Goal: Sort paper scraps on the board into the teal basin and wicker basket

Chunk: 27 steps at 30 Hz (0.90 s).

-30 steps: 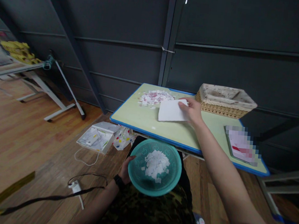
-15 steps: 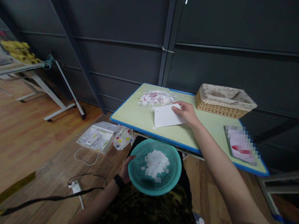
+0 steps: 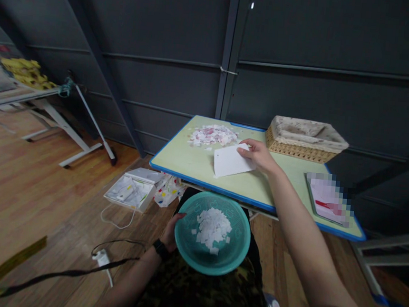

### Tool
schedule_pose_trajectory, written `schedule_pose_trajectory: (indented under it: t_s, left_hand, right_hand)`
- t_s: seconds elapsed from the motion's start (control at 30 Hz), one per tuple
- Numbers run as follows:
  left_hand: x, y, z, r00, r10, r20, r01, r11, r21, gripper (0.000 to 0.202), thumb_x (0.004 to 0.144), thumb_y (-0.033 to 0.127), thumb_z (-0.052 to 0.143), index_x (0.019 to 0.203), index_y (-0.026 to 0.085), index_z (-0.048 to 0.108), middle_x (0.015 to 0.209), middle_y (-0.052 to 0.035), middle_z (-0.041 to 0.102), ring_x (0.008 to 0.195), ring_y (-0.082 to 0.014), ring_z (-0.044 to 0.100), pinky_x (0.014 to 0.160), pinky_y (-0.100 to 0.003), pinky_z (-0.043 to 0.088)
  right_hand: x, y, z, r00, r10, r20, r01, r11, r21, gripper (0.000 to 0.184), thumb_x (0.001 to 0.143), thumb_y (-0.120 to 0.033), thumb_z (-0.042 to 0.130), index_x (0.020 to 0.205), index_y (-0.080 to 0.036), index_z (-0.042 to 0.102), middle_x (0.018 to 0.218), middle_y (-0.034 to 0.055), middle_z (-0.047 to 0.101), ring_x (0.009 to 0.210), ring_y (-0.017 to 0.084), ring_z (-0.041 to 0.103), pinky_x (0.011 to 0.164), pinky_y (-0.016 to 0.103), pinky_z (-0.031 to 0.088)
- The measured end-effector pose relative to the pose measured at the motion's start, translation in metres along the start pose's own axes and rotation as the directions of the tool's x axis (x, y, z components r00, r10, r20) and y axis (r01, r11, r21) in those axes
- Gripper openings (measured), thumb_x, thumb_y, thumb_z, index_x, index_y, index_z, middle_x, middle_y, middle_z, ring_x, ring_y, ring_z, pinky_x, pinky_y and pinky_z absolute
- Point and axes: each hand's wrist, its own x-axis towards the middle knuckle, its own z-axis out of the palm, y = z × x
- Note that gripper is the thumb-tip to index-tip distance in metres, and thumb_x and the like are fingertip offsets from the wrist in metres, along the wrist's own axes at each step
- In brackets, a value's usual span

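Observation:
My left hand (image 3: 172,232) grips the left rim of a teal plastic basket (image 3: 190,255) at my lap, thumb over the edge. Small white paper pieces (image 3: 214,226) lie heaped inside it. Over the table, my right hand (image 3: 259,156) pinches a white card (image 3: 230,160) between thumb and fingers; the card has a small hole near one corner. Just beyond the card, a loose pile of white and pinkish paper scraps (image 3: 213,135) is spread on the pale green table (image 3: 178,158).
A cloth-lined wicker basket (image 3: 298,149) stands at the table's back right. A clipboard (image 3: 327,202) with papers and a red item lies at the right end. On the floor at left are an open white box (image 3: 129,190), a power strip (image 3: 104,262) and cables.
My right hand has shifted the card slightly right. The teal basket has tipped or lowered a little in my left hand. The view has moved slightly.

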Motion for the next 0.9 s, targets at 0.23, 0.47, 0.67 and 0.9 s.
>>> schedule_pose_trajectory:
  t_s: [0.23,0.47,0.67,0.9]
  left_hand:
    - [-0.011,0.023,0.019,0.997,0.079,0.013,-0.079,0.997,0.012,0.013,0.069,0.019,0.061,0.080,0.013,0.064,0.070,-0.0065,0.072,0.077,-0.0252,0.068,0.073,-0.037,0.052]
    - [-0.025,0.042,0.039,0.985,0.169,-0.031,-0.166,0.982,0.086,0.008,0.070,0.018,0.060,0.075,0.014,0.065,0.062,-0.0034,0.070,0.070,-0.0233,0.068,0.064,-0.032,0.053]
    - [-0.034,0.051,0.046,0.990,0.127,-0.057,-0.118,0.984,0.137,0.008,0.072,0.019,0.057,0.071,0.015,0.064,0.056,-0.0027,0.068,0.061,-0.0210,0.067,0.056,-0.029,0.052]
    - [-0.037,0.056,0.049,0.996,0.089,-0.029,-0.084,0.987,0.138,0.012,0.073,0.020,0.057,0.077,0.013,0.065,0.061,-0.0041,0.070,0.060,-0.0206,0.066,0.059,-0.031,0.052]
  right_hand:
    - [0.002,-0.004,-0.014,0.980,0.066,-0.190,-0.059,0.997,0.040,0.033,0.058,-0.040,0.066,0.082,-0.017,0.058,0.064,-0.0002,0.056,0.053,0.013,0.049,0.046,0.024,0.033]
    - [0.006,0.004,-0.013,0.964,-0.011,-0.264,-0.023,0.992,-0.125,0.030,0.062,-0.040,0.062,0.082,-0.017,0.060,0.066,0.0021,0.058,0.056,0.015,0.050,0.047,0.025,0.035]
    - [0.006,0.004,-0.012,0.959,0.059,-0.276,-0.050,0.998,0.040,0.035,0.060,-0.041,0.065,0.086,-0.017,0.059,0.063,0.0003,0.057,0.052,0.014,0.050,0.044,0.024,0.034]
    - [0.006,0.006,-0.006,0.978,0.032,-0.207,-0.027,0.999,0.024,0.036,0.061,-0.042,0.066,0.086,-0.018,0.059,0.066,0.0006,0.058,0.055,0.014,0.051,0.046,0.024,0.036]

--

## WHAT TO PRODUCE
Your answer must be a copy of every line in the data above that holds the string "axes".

## EXERCISE OUTPUT
- The measured end-effector pose relative to the pose measured at the motion's start, translation in metres along the start pose's own axes and rotation as the directions of the tool's x axis (x, y, z components r00, r10, r20) and y axis (r01, r11, r21) in those axes
- Point and axes: each hand's wrist, its own x-axis towards the middle knuckle, its own z-axis out of the palm, y = z × x
- Note that gripper is the thumb-tip to index-tip distance in metres, and thumb_x and the like are fingertip offsets from the wrist in metres, along the wrist's own axes at each step

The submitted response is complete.